# EXERCISE INSTRUCTIONS:
Using the material below, tally each line with the string "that" and report only the total.
^^^^^^^^
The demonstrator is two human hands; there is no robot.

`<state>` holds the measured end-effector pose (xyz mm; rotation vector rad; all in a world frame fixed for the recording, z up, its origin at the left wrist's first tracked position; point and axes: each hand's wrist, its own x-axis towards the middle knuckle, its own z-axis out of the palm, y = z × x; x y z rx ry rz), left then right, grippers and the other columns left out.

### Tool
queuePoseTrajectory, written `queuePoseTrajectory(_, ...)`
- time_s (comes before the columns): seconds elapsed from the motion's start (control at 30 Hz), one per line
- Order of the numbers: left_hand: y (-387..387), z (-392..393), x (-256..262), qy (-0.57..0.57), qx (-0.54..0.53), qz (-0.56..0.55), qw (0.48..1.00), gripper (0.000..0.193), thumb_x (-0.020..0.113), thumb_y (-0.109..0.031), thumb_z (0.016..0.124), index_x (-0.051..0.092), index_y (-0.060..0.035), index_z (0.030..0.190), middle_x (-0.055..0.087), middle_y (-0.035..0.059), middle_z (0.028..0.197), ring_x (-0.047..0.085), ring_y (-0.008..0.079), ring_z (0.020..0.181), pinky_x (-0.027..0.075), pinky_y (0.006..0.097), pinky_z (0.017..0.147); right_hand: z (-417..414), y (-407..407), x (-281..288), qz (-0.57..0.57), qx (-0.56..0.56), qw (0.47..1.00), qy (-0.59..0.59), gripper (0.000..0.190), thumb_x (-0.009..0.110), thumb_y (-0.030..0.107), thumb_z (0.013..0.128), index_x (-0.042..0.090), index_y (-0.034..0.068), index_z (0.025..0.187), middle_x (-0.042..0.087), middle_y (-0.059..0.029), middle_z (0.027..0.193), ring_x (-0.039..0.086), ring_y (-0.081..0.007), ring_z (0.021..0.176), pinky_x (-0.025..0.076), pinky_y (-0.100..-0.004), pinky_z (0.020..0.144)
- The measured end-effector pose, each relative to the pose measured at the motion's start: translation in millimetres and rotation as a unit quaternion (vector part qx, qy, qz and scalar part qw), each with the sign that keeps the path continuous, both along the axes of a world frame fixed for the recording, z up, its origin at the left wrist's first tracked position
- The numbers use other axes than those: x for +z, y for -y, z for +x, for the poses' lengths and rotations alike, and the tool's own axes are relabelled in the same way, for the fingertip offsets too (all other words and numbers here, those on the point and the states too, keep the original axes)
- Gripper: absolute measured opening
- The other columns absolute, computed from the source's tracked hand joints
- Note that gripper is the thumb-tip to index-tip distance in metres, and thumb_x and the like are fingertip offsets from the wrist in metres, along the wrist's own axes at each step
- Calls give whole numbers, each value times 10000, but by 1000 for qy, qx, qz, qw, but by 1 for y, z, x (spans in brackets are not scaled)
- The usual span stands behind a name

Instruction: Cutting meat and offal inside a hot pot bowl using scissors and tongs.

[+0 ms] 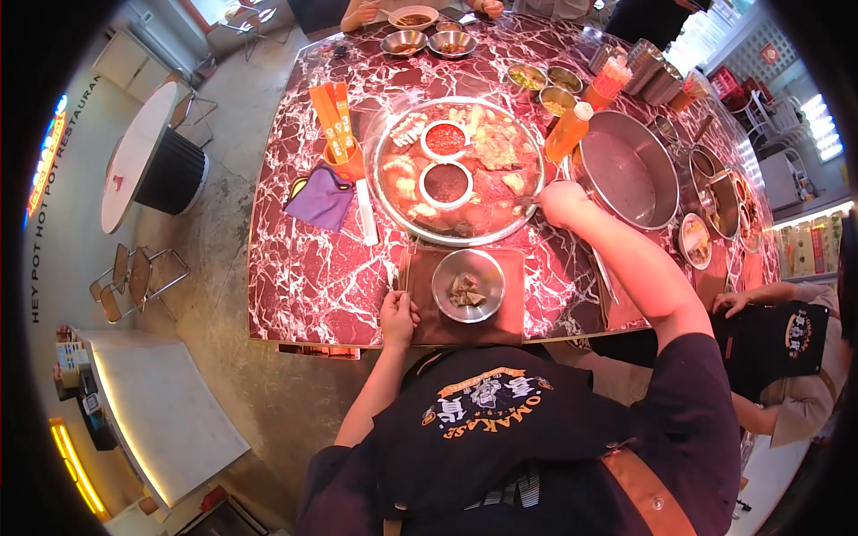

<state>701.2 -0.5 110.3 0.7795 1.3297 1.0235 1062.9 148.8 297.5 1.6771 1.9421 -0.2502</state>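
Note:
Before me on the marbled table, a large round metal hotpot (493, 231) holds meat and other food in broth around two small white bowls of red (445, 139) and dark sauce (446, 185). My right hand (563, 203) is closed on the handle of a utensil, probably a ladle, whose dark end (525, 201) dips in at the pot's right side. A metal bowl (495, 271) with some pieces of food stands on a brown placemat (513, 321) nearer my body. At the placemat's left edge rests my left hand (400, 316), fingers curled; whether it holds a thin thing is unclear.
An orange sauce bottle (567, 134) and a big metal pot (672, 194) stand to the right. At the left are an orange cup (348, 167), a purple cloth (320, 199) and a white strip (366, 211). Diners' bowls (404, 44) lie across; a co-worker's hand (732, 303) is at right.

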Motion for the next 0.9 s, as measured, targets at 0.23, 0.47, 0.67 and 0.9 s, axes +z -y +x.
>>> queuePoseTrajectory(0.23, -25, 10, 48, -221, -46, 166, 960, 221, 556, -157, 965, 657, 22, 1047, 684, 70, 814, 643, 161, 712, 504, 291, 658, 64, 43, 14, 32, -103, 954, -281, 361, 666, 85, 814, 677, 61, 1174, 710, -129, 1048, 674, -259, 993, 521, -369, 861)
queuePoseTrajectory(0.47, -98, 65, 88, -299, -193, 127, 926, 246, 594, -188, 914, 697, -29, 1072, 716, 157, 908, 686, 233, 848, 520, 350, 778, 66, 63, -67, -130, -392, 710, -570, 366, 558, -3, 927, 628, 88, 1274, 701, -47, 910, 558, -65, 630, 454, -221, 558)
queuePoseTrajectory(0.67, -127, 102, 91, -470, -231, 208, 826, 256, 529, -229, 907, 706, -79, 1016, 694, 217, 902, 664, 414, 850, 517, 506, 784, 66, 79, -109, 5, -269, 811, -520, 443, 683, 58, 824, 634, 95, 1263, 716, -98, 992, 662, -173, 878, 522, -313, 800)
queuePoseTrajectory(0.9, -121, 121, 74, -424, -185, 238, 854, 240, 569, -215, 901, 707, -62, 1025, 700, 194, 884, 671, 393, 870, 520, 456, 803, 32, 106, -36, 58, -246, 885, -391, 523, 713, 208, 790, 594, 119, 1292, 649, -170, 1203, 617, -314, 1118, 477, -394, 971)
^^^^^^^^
# WRITTEN RESPONSE:
2